Selon nos informations, tout est parti d’une affaire de réclamation de la paternité d’un bas-fond entre tomas et Koniankés avant de dégénérer en conflit inter-communautaire occasionnant des pertes en vies humaines et plusieurs dégâts matériels.
Saisi du dossier, le parquet du Tribunal de Première Instance (TPI) de Macenta a fait sa lecture des faits le mercredi 24 juin. D’après les informations dont dispose le procureur de la république près ladite juridiction Abdoulaye Babady Camara le bilan des émeutes de Koyamah est de deux (2) morts et une cinquantaine de blessées sans compter les dégâts matériels enregistrés par les faits qu’il qualifie entre autres de « meurtres, coups et blessures volontaires, incendies … ».
Parmi les blessés a expliqué le parquetier, « il y a les forces de défense et de sécurité qu’on avait déployés sur le terrain ».

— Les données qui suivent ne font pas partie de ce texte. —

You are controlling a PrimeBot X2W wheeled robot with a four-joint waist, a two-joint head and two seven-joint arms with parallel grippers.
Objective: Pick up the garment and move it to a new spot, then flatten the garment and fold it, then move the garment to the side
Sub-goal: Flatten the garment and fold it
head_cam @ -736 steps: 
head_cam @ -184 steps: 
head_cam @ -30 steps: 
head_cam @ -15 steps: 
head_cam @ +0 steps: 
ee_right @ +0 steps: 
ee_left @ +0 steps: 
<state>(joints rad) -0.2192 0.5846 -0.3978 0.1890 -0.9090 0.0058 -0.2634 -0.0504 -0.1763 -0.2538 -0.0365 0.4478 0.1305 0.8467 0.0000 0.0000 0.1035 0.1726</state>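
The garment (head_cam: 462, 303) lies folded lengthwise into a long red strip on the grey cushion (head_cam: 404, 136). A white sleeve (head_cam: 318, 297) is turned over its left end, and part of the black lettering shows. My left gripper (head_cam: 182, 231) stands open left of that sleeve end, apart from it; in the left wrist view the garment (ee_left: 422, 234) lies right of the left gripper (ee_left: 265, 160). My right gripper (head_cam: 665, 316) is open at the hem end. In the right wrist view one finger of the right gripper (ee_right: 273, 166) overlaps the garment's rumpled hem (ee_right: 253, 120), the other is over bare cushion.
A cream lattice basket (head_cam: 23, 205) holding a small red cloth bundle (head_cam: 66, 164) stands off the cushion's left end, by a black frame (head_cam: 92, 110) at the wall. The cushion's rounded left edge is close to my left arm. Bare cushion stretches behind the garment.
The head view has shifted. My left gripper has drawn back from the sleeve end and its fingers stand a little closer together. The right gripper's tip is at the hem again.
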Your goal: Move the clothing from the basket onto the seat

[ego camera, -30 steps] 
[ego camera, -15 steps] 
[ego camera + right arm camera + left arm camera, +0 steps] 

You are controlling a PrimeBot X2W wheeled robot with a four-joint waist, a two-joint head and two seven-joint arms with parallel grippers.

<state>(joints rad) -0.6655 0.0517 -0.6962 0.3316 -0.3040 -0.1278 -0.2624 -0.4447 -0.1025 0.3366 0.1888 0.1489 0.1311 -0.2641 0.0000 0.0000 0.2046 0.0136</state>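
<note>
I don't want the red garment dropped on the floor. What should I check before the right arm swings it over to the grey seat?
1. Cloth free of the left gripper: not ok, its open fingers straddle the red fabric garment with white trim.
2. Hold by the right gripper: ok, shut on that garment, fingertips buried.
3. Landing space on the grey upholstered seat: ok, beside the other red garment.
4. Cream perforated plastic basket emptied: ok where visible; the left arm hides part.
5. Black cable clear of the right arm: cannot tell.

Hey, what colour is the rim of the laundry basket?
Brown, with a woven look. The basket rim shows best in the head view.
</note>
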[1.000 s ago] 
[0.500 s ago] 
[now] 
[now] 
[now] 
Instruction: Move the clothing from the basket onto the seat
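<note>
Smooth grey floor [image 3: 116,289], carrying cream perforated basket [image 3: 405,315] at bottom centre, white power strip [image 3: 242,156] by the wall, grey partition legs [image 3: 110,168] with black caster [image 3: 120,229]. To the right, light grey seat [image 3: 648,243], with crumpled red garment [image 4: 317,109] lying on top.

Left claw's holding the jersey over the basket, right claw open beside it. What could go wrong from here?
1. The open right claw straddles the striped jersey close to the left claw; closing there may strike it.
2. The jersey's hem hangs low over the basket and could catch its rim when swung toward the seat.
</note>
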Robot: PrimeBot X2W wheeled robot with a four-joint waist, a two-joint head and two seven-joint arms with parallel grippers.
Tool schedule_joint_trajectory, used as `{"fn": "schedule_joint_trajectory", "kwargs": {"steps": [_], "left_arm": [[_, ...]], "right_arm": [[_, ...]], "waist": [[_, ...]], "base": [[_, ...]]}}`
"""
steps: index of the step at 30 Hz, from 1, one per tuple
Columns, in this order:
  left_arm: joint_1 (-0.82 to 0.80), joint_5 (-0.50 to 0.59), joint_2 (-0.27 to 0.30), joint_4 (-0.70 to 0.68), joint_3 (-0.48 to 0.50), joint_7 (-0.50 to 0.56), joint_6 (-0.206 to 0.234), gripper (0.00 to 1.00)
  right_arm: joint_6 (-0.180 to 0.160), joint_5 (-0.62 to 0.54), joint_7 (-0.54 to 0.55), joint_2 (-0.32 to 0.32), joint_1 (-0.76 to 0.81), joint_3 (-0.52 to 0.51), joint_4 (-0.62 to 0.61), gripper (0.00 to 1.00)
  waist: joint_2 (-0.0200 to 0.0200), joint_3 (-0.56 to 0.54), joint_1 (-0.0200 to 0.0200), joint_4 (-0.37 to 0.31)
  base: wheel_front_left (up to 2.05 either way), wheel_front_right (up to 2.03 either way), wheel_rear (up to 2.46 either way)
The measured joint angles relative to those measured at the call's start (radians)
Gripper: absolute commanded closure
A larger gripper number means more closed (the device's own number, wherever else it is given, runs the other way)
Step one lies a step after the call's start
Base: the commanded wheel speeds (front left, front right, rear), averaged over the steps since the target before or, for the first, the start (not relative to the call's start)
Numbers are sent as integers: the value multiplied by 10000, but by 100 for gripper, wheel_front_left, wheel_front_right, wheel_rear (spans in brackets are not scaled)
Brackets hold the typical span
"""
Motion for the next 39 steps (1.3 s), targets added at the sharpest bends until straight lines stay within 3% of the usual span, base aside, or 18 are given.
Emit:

« Aux premières heures des évènements, nous avons pris la mesure de faire une équipe mixte de police, gendarmerie et l’armée pour aller rétablir l’ordre public et interpeller les auteurs de ces faits. Dans les rangs des forces de défense et de sécurité, il y a eu un agent de la compagnie gendarmerie de Macenta qui a été atteint par balles et 3 policiers. Pour l’armée, il y a des éléments qui ont été touchés par balles de calibre 12. Il y a eu des dégâts matériels importants puisque des magasins ont été incendiés. Pour le moment, les enquêtes sont en cours pour interpeller les auteurs, complice, coauteurs », a déclaré le magistrat de parquet.
« Ces faits ne seront pas impunis. Quand une personne ou une communauté se réclame propriétaire terrien, c’est d’ester devant la loi. La justice va sévir pour condamner vigoureusement ces faits », a renchéri le parquetier de Macenta.